:: Try it ::
The word to find is "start". Copy each line of the material that contains it.

:: Supplied data ::
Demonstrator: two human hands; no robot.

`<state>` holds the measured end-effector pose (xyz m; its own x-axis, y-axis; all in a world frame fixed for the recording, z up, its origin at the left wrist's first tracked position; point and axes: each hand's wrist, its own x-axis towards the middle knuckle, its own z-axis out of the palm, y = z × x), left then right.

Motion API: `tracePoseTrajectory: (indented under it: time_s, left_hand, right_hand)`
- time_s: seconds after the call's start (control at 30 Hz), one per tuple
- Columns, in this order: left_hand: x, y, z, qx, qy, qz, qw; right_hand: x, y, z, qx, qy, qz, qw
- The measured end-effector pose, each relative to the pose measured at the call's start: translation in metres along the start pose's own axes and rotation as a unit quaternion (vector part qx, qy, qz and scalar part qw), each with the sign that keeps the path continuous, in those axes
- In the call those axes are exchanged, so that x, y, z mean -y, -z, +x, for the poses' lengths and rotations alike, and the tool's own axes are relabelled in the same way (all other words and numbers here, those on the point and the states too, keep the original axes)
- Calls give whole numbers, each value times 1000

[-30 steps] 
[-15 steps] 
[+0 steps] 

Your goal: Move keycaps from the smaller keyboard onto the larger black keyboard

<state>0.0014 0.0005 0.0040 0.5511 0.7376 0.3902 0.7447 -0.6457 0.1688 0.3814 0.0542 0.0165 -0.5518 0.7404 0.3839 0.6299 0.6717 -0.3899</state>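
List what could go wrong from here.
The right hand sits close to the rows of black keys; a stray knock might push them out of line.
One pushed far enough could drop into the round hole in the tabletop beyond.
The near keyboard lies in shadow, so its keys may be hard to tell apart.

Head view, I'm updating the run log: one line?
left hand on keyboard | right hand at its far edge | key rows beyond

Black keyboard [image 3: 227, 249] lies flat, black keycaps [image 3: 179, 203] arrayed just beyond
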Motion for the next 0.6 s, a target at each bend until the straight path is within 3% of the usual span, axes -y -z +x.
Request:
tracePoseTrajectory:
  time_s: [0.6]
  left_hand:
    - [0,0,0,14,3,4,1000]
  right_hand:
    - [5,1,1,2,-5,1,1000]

:: Solution for this exercise ::
- time_s: seconds after the call's start (control at 30 Hz), one per tuple
- The measured end-effector pose, each relative to the pose measured at the call's start: translation in metres along the start pose's own axes and rotation as a unit quaternion (vector part qx, qy, qz and scalar part qw), each with the sign that keeps the path continuous, in those axes

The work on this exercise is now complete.